__Work order__. Look below for the line containing "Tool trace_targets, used" and the line containing "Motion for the"; repeat exactly those two lines and all lines between them, and nothing else.

__Data segment__.
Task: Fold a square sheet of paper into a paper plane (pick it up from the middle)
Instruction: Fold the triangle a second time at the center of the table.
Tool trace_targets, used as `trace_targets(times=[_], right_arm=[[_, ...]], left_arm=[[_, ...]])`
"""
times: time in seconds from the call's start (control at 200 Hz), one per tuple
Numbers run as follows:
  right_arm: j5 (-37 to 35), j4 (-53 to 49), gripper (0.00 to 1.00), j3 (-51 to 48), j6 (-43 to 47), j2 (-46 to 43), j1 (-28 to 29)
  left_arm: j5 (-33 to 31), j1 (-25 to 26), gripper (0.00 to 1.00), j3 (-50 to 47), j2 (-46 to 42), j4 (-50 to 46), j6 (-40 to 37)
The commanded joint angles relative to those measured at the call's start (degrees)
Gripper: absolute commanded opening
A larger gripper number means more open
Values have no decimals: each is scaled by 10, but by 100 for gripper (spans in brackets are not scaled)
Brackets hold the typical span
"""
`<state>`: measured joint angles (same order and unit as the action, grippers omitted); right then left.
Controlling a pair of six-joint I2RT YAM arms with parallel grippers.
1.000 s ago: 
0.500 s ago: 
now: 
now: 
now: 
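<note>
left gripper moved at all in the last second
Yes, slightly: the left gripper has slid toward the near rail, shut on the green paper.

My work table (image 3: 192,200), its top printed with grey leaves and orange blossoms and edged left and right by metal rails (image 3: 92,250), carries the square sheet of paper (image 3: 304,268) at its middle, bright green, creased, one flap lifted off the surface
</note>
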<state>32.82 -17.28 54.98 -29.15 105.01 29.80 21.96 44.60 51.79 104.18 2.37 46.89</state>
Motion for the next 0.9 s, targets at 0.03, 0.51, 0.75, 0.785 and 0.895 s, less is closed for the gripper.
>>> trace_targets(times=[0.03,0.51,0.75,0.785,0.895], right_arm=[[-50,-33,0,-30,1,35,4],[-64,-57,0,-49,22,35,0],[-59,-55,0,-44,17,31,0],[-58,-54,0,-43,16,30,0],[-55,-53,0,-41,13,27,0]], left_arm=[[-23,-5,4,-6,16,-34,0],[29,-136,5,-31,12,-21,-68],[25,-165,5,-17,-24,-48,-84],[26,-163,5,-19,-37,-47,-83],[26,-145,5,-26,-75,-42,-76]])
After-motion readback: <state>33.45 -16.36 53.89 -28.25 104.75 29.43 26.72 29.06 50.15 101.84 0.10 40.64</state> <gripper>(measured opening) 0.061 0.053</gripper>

__Written answer__.
Tool trace_targets, used as `trace_targets(times=[_], right_arm=[[_, ...]], left_arm=[[_, ...]])`
"""
times: time in seconds from the call's start (control at 200 Hz), one per tuple
Numbers run as follows:
  right_arm: j5 (-37 to 35), j4 (-53 to 49), gripper (0.00 to 1.00), j3 (-51 to 48), j6 (-43 to 47), j2 (-46 to 43), j1 (-28 to 29)
  left_arm: j5 (-33 to 31), j1 (-25 to 26), gripper (0.00 to 1.00), j3 (-50 to 47), j2 (-46 to 42), j4 (-50 to 46), j6 (-40 to 37)
The commanded joint angles relative to those measured at the call's start (degrees)
Gripper: absolute commanded opening
A larger gripper number means more open
Values have no decimals: each is scaled by 10, but by 100 for gripper (spans in brackets are not scaled)
Brackets hold the typical span
"""
`<state>`: measured joint angles (same order and unit as the action, grippers omitted); right then left.
Controlling a pair of six-joint I2RT YAM arms with parallel grippers.
1.000 s ago: 
0.500 s ago: 
now: 
now: 
now: 
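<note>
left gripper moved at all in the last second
Yes, slightly: the left gripper has slid toward the near rail, shut on the green paper.

My work table (image 3: 192,200), its top printed with grey leaves and orange blossoms and edged left and right by metal rails (image 3: 92,250), carries the square sheet of paper (image 3: 304,268) at its middle, bright green, creased, one flap lifted off the surface
</note>
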<state>32.82 -17.28 54.98 -29.15 105.01 29.80 21.96 44.60 51.79 104.18 2.37 46.89</state>
Motion for the next 0.9 s, targets at 0.03, 0.51, 0.75, 0.785 and 0.895 s, less is closed for the gripper.

What came before is the finished answer.